(Analysis by Benjamin Qi)

Note: I index the cows as $0\ldots N-1$ rather than $1\ldots N$.

To solve this problem in $\mathcal{O}(N^2)$ time, fix $r$ and count the number of $l$ such that both cows and $l$ and $r$ can be leaders. We do this by iterating over all possible $l$ in decreasing order.

My code:

#include<bits/stdc++.h>
using namespace std;
 
int main() {
	int N; cin >> N;
	vector<int> B(N); for (int& b: B) cin >> b;
	int64_t ans = 0;
	for (int r = 0; r < N; ++r) {
		vector<bool> occ(N+1);
		for (int l = r-1; l >= 0; --l) {
			if (B[l] == B[r]) break;
			if (!occ[B[l]]) {
				++ans;
				occ[B[l]] = 1;
			}
		}
	}
	cout << ans << "\n";
}

To solve this problem in $\mathcal{O}(N\log N)$ time, for each $l\le r$ define $\texttt{active}_r[l]$ to equal $1$ if cow $l$'s breed is unique in the range $l\ldots r$, and $0$ otherwise.

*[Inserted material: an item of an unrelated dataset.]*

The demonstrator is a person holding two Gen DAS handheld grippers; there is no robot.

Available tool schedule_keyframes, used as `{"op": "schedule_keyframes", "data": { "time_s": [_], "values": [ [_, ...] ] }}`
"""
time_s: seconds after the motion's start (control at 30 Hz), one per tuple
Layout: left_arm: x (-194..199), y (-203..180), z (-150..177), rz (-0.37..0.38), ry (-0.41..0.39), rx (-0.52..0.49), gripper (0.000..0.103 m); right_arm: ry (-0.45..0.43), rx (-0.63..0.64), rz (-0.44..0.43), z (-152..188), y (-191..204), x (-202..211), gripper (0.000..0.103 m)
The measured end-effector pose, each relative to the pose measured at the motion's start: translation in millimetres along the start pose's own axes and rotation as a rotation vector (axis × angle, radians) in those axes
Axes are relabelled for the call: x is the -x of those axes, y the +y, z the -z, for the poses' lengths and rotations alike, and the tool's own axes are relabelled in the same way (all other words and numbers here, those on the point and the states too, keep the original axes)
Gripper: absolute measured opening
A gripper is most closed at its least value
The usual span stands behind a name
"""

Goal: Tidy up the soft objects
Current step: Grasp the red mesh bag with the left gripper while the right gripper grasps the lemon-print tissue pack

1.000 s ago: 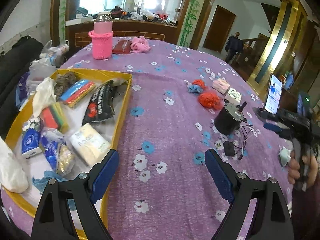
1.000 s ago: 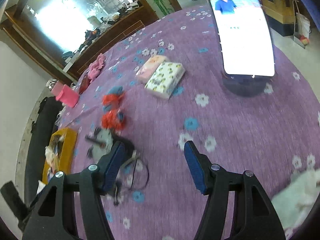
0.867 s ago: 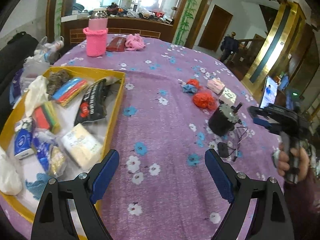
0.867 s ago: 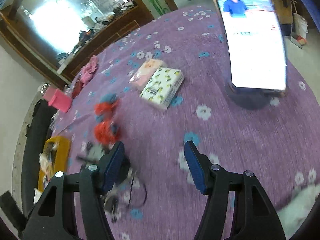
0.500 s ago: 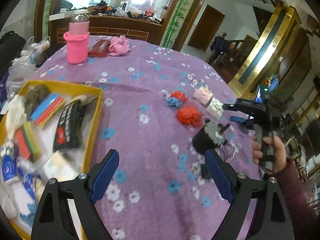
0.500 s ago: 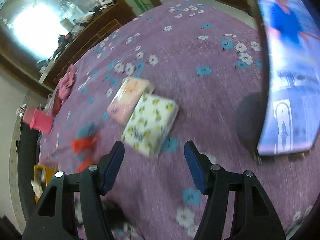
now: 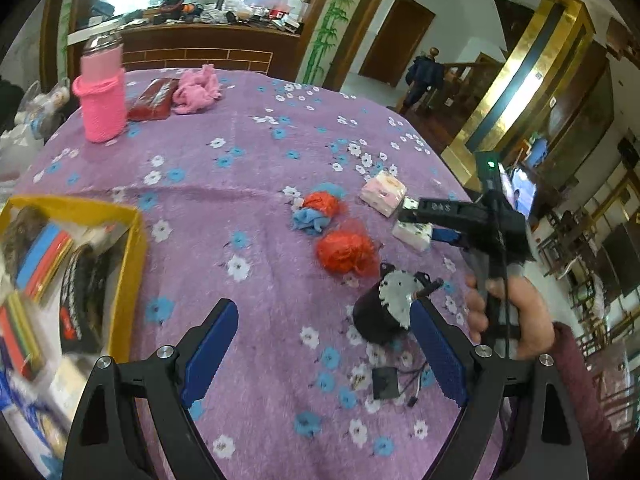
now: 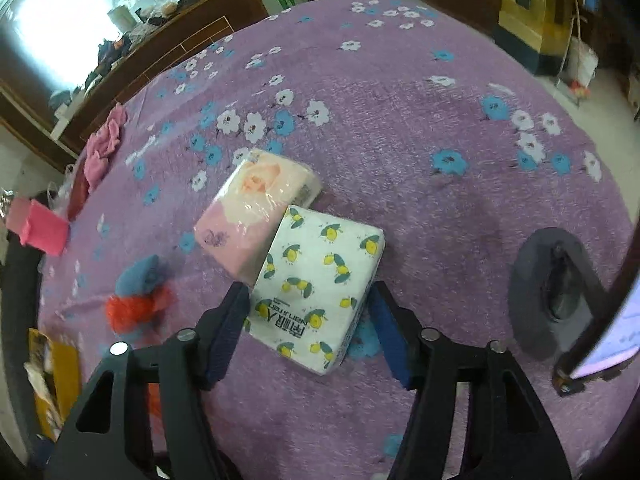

Also let $\texttt{prev_oc}[j]$ equal the maximum index $i<j$ such that $B_i=B_j$.

For each $r$, we need to sum $\texttt{active}_r[l]$ over all $l\in [\texttt{prev_oc}[r]+1,r-1]$. Note that $\texttt{active}_r[l]=\texttt{active}_{r-1}[l]$ for almost all $l$, aside from for $l=r$ and $l=\texttt{prev_oc}[r]$. Therefore, when transitioning from $r-1$ to $r$, we need to make up to two point updates while allowing range sum queries over $\texttt{active}$. This can be done using a data structure such as a binary indexed tree.

Danny Mittal's code:

import java.io.BufferedReader;
import java.io.IOException;
import java.io.InputStreamReader;
import java.util.StringTokenizer;
 
public class PairsOfCows {
 
    public static void main(String[] args) throws IOException {
        BufferedReader in = new BufferedReader(new InputStreamReader(System.in));
        int n = Integer.parseInt(in.readLine());
        StringTokenizer tokenizer = new StringTokenizer(in.readLine());
        int[] last = new int[n + 1];
        long answer = 0;
        BinaryIndexTree bit = new BinaryIndexTree(n);
        for (int j = 1; j <= n; j++) {
            int k = Integer.parseInt(tokenizer.nextToken());
            if (last[k] != 0) {
                bit.update(last[k], -1L);
            }
            answer += bit.query(j) - bit.query(last[k]);
            last[k] = j;
            bit.update(j, 1L);
        }
        System.out.println(answer);
    }
 
    static class BinaryIndexTree {
        final int n;
        final long[] bit;
 
        BinaryIndexTree(int n) {
            this.n = n;
            this.bit = new long[n + 1];
        }
 
        void update(int j, long delta) {
            for (; j <= n; j += j & -j) {
                bit[j] += delta;
            }
        }
 
        long query(int j) {
            long res = 0;
            for (; j > 0; j -= j & -j) {
                res += bit[j];
            }
            return res;
        }
    }
}

Alternatively, use an order statistic tree (also mentioned in the link above).

My code:

#include <bits/stdc++.h>
using namespace std;
 
#include <ext/pb_ds/assoc_container.hpp>
using namespace __gnu_pbds;
template <class T> using Tree = tree<T, null_type, less<T>,
	rb_tree_tag, tree_order_statistics_node_update>;
 
int main() {
	int N; cin >> N;
	Tree<int> T;
	vector<int> last_oc(N+1,-1);
	int64_t ans = 0;
	for (int i = 0; i < N; ++i) {
		int b; cin >> b;
		ans += T.size()-T.order_of_key(last_oc[b]+1);
		T.insert(i);
		if (last_oc[b] != -1) T.erase(last_oc[b]);
		last_oc[b] = i;
	}
	cout << ans << "\n";
}